Exercise prompt: A verbatim copy of the data is wanted, minus any picture in it.

Source material:

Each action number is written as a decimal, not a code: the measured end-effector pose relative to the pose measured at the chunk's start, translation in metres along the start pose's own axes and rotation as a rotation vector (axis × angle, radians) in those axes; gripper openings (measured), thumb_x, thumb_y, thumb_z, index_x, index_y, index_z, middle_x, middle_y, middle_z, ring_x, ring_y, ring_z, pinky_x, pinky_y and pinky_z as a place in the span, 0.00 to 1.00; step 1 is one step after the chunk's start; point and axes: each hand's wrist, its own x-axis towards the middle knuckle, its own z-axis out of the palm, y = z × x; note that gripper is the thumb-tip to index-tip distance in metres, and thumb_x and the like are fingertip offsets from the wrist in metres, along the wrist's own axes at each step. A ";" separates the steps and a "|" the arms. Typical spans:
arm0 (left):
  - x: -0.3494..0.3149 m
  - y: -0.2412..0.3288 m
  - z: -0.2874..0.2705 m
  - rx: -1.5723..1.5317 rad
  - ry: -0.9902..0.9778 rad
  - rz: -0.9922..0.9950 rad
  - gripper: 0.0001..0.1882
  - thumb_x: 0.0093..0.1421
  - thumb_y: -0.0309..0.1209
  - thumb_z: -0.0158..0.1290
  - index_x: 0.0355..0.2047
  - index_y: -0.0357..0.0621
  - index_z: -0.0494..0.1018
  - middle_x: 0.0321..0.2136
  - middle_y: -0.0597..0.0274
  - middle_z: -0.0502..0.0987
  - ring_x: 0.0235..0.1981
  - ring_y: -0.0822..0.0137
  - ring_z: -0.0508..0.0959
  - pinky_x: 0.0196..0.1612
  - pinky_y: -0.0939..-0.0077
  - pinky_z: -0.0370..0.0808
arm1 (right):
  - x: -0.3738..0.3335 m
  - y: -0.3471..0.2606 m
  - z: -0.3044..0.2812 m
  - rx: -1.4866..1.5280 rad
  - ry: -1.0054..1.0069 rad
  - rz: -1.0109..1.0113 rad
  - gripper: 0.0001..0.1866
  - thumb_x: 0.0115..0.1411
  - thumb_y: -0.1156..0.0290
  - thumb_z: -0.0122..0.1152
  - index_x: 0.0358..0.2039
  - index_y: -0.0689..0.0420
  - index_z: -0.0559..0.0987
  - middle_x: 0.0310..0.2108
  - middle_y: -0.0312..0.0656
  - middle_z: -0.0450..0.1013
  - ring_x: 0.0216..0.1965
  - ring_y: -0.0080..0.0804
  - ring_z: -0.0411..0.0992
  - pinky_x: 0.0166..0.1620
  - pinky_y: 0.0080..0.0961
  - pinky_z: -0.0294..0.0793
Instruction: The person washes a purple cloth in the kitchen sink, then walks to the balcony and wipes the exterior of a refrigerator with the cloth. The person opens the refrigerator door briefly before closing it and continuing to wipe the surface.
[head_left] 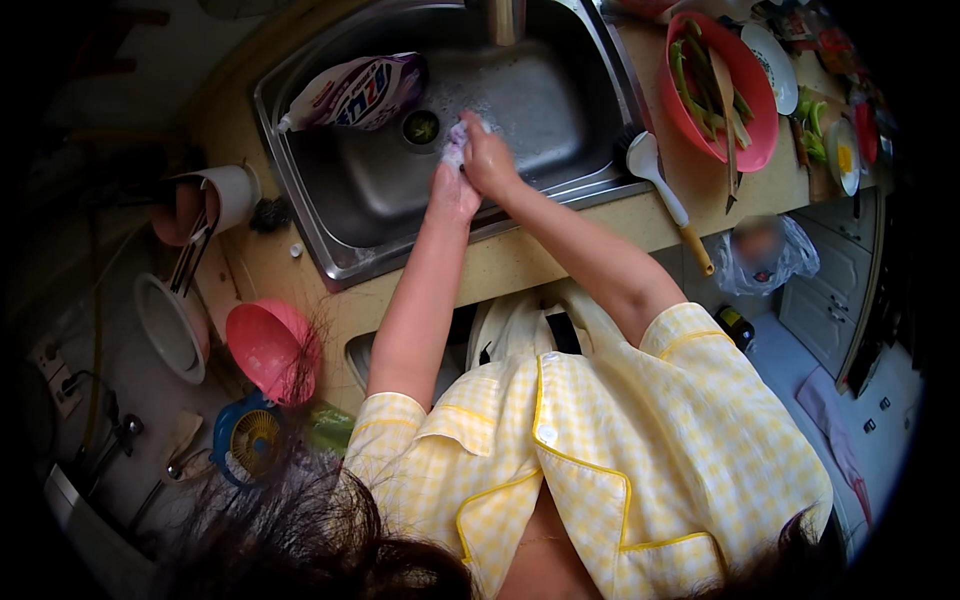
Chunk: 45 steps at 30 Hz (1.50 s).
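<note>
Both my hands are together over the steel sink (560, 130), close to its near side. Between them is a small, foamy white-and-purple thing (456, 147), whose kind I cannot make out. My right hand (488, 162) closes over it from the right, fingers bent toward the left. Beneath and nearer to me, my left hand (456, 192) meets the same thing, its fingers partly covered by foam and by the right hand. A purple-and-white detergent pouch (365, 92) lies in the sink to the left, beside the drain (421, 127), which has green scraps in it.
The faucet (505, 20) hangs over the sink's far edge. A white brush (655, 175) with a wooden handle tip lies at right, near a pink basin (765, 100) holding green vegetables and a wooden utensil. Left stand a pink bowl (268, 345), white bowls (170, 325) and a blue fan (250, 440).
</note>
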 end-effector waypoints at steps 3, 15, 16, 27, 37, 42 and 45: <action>0.011 0.006 -0.007 -0.182 0.203 0.037 0.17 0.63 0.33 0.39 0.49 0.40 0.63 0.48 0.56 0.68 0.51 0.61 0.67 0.56 0.64 0.63 | -0.044 -0.015 0.014 0.315 -0.041 -0.227 0.25 0.53 0.77 0.47 0.53 0.66 0.63 0.53 0.64 0.57 0.58 0.59 0.52 0.62 0.44 0.47; 0.004 0.008 -0.019 -0.121 -0.166 0.055 0.18 0.60 0.29 0.43 0.50 0.35 0.62 0.48 0.54 0.68 0.51 0.60 0.67 0.57 0.68 0.62 | -0.009 0.001 -0.003 -0.015 0.009 -0.097 0.21 0.54 0.78 0.41 0.51 0.60 0.65 0.38 0.57 0.71 0.37 0.58 0.70 0.43 0.42 0.69; 0.004 0.008 -0.015 -0.122 -0.141 0.049 0.19 0.60 0.29 0.43 0.51 0.35 0.62 0.49 0.53 0.67 0.51 0.59 0.67 0.58 0.67 0.61 | 0.003 0.002 -0.011 -0.030 -0.104 0.087 0.21 0.54 0.78 0.41 0.51 0.60 0.66 0.38 0.57 0.71 0.37 0.58 0.70 0.43 0.42 0.69; -0.006 0.043 -0.011 -0.129 0.156 -0.017 0.12 0.60 0.32 0.44 0.40 0.37 0.67 0.42 0.47 0.70 0.46 0.50 0.70 0.54 0.52 0.65 | 0.027 0.041 -0.037 0.772 -0.126 0.464 0.12 0.59 0.70 0.46 0.38 0.61 0.76 0.31 0.38 0.74 0.33 0.27 0.73 0.36 0.22 0.74; 0.020 0.007 -0.014 -0.223 -0.184 -0.074 0.18 0.64 0.40 0.36 0.50 0.47 0.62 0.48 0.56 0.66 0.49 0.54 0.67 0.55 0.57 0.63 | -0.022 -0.004 0.025 -0.367 0.214 -0.284 0.20 0.52 0.65 0.54 0.41 0.66 0.69 0.46 0.62 0.64 0.49 0.59 0.61 0.52 0.45 0.58; -0.003 0.004 0.003 -0.401 -0.182 -0.168 0.18 0.64 0.36 0.35 0.52 0.45 0.62 0.52 0.58 0.65 0.52 0.61 0.66 0.56 0.67 0.62 | 0.015 0.014 0.009 0.023 0.108 -0.100 0.17 0.55 0.72 0.48 0.45 0.64 0.69 0.49 0.59 0.64 0.52 0.58 0.59 0.53 0.41 0.61; 0.018 0.006 -0.019 -0.304 -0.046 -0.019 0.17 0.64 0.35 0.36 0.51 0.44 0.63 0.49 0.57 0.68 0.51 0.63 0.67 0.56 0.68 0.62 | -0.035 -0.003 0.027 -0.060 0.122 -0.361 0.24 0.54 0.75 0.46 0.53 0.64 0.63 0.53 0.62 0.59 0.58 0.57 0.53 0.61 0.42 0.48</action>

Answer to the exercise:
Each action number is written as a decimal, not a code: the measured end-effector pose relative to the pose measured at the chunk's start, translation in metres along the start pose's own axes and rotation as a rotation vector (axis × angle, radians) in those axes; gripper openings (measured), thumb_x, thumb_y, thumb_z, index_x, index_y, index_z, middle_x, middle_y, middle_z, ring_x, ring_y, ring_z, pinky_x, pinky_y and pinky_z as a place in the span, 0.00 to 1.00; step 1 is one step after the chunk's start; point and axes: each hand's wrist, its own x-axis towards the middle knuckle, its own z-axis out of the palm, y = z × x; note that gripper is the thumb-tip to index-tip distance in metres, and thumb_x and the like are fingertip offsets from the wrist in metres, along the wrist's own axes at each step. A ";" separates the steps and a "|" the arms. Typical spans:
arm0 (left):
  - x: -0.3494..0.3149 m
  - y: -0.2412..0.3288 m
  - z: -0.2874..0.2705 m
  - rx: -1.5723..1.5317 rad
  - ry: -0.9902..0.9778 rad
  - rz: -0.9922..0.9950 rad
  - gripper: 0.0001..0.1882
  - thumb_x: 0.0093..0.1421
  - thumb_y: -0.0309..0.1209
  - thumb_z: -0.0158..0.1290
  - index_x: 0.0355..0.2047
  - index_y: -0.0357..0.0621
  - index_z: -0.0494..0.1018
  - middle_x: 0.0321..0.2136
  - middle_y: -0.0597..0.0274
  - middle_z: -0.0502..0.0987
  - ring_x: 0.0235..0.1981
  - ring_y: -0.0822..0.0137
  - ring_z: -0.0508..0.0959
  - pinky_x: 0.0196..0.1612
  - pinky_y: -0.0939..-0.0077
  - pinky_z: -0.0370..0.0808
arm1 (right):
  - x: -0.3738..0.3335 m
  - y: -0.3471..0.2606 m
  - z: -0.3044..0.2812 m
  - rx: -1.4866..1.5280 rad
  - ry: -1.0054..1.0069 rad
  - rz: -1.0109..1.0113 rad
  - gripper: 0.0001..0.1866
  - thumb_x: 0.0115..0.1411
  - thumb_y: -0.1156..0.0290
  - thumb_z: -0.0122..0.1152
  - index_x: 0.0358..0.2039
  - index_y: -0.0689..0.0420
  - index_z: -0.0559..0.0987
  - middle_x: 0.0310..0.2108
  - middle_y: -0.0312..0.0656
  - middle_z: -0.0450..0.1013
  - ring_x: 0.0216..0.1965
  - ring_y: -0.0080..0.0804
  - ring_z: -0.0411..0.0992
  - pinky_x: 0.0166..0.1620
  - pinky_y: 0.0080..0.0961
  - pinky_z: -0.0294..0.0793
Instruction: The person washes a purple cloth in the kitchen sink, then walks to the balcony and wipes the exterior of a refrigerator with the cloth. The person opens the refrigerator door briefly before closing it and continuing to wipe the surface.
[head_left] 
Chunk: 45 steps at 30 Hz (1.50 s).
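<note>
Both my hands are together over the steel sink (560, 130), close to its near side. Between them is a small, foamy white-and-purple thing (456, 147), whose kind I cannot make out. My right hand (488, 162) closes over it from the right, fingers bent toward the left. Beneath and nearer to me, my left hand (456, 192) meets the same thing, its fingers partly covered by foam and by the right hand. A purple-and-white detergent pouch (365, 92) lies in the sink to the left, beside the drain (421, 127), which has green scraps in it.
The faucet (505, 20) hangs over the sink's far edge. A white brush (655, 175) with a wooden handle tip lies at right, near a pink basin (765, 100) holding green vegetables and a wooden utensil. Left stand a pink bowl (268, 345), white bowls (170, 325) and a blue fan (250, 440).
</note>
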 end-effector waypoints at steps 3, 15, 16, 27, 37, 42 and 45: <action>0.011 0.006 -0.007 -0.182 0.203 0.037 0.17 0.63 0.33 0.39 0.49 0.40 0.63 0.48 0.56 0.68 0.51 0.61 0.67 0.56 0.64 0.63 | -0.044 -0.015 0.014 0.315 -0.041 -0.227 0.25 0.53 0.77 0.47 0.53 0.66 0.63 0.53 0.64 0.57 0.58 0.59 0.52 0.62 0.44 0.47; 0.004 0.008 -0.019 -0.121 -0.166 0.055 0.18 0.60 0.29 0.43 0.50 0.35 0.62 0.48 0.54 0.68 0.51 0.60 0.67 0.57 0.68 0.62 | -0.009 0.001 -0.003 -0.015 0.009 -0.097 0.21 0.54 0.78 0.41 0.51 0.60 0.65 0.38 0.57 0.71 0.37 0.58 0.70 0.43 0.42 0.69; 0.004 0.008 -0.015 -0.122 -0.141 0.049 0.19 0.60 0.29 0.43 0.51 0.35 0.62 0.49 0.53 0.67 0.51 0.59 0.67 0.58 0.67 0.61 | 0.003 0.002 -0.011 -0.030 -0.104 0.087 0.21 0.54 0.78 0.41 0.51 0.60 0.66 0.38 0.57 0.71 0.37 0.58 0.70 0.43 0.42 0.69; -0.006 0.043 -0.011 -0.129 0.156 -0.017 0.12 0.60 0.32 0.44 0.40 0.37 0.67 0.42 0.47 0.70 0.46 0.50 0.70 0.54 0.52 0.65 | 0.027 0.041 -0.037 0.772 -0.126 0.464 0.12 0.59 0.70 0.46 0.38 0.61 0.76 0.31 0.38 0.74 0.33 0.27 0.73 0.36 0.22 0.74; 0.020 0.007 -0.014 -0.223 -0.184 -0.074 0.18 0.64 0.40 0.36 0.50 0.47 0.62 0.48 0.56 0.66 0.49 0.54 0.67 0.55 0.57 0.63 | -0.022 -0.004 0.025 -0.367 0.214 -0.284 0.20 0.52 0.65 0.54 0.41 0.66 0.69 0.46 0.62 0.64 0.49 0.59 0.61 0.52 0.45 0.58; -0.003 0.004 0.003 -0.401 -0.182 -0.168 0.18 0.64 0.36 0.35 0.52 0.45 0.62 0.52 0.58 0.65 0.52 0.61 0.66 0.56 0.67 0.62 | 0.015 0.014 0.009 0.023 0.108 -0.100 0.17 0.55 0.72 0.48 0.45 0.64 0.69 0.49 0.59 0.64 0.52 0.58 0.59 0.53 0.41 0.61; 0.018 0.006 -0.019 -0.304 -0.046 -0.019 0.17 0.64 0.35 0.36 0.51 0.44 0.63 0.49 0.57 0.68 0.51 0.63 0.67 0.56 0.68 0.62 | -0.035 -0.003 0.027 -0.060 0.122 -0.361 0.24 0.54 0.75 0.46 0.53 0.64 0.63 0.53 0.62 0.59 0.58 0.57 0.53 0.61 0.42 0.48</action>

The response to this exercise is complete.